To set the stage, let's restrict to the smooth category and define characteristic classes as natural transformations between

• the (contravariant) functor $$A$$ from the category of smooth manifolds $$\mathrm{Man}^\infty$$ to $$\mathrm{Set}$$ which maps a manifold $$M$$ to its associated set of isomorphism classes of vector bundles with base $$M$$ (and mapping morphisms to pullbacks), and
• a cohomology functor $$B$$ from $$\mathrm{Man}^\infty$$ to $$\mathrm{Set}$$ which maps a manifold to its set of cohomology groups.

We can develop an alternative characterization as follows. Exploiting a bijection between isomorphisms classes of real $$n$$-vector bundles and isomorphism classes of $$GL_n(\mathbb{R})$$-principal bundles, one can construct the classifying space $$BO(n)$$ and show that all real bundles over $$M$$ are pullbacks of the universal bundle $$\gamma_n$$ over this space.

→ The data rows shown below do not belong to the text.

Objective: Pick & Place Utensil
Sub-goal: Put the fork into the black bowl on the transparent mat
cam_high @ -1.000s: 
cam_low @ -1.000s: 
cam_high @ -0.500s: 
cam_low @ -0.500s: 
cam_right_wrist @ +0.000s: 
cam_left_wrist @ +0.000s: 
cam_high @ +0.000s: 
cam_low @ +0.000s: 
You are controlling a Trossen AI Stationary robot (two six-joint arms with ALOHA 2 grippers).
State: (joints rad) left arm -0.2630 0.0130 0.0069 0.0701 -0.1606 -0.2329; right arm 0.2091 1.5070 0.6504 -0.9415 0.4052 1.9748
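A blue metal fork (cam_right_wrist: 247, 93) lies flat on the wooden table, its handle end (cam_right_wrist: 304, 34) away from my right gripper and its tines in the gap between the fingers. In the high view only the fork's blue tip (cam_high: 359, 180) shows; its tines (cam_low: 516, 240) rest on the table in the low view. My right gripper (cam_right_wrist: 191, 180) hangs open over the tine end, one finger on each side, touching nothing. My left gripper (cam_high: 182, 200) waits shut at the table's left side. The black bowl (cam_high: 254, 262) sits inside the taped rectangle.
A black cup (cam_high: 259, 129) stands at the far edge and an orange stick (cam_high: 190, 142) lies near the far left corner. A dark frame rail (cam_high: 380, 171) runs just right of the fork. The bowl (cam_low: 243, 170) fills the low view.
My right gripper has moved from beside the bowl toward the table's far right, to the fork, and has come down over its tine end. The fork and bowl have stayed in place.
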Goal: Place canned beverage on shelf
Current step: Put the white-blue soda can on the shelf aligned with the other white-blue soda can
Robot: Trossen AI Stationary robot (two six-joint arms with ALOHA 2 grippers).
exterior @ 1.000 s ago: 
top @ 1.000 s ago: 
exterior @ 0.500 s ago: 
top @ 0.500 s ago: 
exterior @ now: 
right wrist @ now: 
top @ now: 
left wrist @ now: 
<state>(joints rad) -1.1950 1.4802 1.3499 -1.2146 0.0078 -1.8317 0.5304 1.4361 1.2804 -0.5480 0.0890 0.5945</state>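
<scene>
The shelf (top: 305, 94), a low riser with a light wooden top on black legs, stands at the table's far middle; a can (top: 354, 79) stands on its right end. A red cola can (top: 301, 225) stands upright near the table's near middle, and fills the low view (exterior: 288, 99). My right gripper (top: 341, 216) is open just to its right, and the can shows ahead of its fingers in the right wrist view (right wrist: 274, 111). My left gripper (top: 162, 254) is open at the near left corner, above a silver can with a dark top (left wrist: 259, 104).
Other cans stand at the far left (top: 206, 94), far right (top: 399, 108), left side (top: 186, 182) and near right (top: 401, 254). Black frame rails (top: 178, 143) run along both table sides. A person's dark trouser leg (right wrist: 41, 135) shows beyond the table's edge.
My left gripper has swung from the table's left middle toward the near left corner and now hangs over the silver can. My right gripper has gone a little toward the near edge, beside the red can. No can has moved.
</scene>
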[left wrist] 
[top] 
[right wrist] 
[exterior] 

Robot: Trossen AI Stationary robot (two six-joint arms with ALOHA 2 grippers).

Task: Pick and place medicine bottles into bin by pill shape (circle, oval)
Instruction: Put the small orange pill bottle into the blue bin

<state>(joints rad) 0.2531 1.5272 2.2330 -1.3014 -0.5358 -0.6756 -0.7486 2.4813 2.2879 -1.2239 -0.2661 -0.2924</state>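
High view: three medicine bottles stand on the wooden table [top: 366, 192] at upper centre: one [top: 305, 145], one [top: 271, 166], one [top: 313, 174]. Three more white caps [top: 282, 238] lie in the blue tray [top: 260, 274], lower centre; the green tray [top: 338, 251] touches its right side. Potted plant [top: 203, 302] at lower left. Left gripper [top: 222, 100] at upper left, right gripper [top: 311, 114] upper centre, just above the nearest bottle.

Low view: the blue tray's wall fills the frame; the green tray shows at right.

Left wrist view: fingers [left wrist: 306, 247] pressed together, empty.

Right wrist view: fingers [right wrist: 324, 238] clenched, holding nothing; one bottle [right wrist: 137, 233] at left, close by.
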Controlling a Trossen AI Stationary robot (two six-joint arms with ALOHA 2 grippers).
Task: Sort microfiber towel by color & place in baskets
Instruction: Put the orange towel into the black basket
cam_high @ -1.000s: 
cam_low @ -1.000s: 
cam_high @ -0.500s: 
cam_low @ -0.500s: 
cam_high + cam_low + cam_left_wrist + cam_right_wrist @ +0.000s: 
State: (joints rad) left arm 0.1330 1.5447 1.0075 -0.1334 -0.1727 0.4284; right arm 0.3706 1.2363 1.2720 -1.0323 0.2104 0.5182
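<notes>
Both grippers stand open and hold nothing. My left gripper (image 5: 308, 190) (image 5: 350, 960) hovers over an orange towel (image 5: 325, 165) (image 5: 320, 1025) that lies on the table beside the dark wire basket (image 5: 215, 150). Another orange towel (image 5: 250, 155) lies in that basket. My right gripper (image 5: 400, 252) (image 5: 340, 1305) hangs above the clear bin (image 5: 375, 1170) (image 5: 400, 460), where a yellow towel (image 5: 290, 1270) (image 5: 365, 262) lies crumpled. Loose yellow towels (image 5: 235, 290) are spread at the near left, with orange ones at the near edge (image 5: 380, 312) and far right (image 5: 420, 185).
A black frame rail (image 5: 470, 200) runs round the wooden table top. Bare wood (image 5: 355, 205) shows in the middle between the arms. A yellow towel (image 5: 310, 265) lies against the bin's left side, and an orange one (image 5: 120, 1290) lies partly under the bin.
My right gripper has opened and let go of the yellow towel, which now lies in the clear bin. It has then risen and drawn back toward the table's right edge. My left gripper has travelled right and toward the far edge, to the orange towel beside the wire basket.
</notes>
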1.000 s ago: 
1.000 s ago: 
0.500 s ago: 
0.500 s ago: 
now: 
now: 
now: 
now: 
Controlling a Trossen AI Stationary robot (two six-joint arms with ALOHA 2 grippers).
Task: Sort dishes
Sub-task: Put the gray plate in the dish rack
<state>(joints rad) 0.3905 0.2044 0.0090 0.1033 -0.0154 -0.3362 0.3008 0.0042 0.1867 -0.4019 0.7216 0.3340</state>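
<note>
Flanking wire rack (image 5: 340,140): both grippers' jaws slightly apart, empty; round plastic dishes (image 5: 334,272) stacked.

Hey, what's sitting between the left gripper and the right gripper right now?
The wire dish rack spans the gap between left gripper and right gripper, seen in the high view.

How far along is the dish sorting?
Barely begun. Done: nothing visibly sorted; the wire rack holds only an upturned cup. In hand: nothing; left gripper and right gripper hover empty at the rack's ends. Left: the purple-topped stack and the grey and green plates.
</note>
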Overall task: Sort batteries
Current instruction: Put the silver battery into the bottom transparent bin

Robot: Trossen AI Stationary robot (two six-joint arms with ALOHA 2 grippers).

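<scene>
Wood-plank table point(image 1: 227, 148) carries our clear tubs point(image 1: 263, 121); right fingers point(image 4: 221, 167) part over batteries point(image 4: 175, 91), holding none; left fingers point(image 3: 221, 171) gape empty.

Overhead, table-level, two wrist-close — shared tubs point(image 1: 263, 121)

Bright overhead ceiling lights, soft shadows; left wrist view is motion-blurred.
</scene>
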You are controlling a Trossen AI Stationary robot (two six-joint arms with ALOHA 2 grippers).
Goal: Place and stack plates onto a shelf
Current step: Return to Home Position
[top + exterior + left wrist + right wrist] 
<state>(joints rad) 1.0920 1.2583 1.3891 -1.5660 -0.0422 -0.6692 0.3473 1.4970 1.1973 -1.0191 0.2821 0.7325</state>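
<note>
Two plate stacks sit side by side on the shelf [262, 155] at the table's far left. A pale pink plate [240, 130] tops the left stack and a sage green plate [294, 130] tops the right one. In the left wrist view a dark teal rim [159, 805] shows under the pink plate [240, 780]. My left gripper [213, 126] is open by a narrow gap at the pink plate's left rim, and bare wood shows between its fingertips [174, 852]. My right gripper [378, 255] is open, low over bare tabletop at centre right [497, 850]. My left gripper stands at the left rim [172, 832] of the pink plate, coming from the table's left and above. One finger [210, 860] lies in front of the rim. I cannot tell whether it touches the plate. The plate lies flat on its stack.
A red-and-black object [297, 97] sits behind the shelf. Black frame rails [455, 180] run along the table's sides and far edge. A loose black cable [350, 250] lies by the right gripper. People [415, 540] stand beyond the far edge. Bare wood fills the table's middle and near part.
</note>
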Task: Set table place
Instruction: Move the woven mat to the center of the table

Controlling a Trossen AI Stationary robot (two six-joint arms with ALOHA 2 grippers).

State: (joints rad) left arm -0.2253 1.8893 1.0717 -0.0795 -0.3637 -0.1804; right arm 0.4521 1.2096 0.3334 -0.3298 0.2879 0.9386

This is useful because it means that $$BO(n)$$ represents the functor $$A$$, so by the Yoneda lemma, we can think about characteristic classes for $$n$$-vector bundles as choices of elements in the cohomology of $$BO(n)$$. A similar result holds for complex vector bundles if we replace $$BO(n)$$ with $$BU(n)$$. These ideas are all nicely summarized, for example, in this REU paper.

This can in turn be made more tangible by computing some cohomology rings for these classifying spaces. For example,

• $$H^*(BO(n), \mathbb{Z}_2) \cong \mathbb{Z}_2[x_1, \dots, x_n]$$
• $$H^*(BU(n), \mathbb{Z}) \cong \mathbb{Z}[y_1, \dots, y_n]$$

and you can pick out canonical manifestations of these isomorphisms. Putting together all of the pieces, characteristic classes for real vector bundles with coefficients in $$\mathbb{Z}_2$$ are generated by the $$x_i$$ (the Stiefel-Whitney classes), while for complex vector bundles with coefficients in $$\mathbb{Z}$$ they are generated by the $$y_i$$ (the Chern classes).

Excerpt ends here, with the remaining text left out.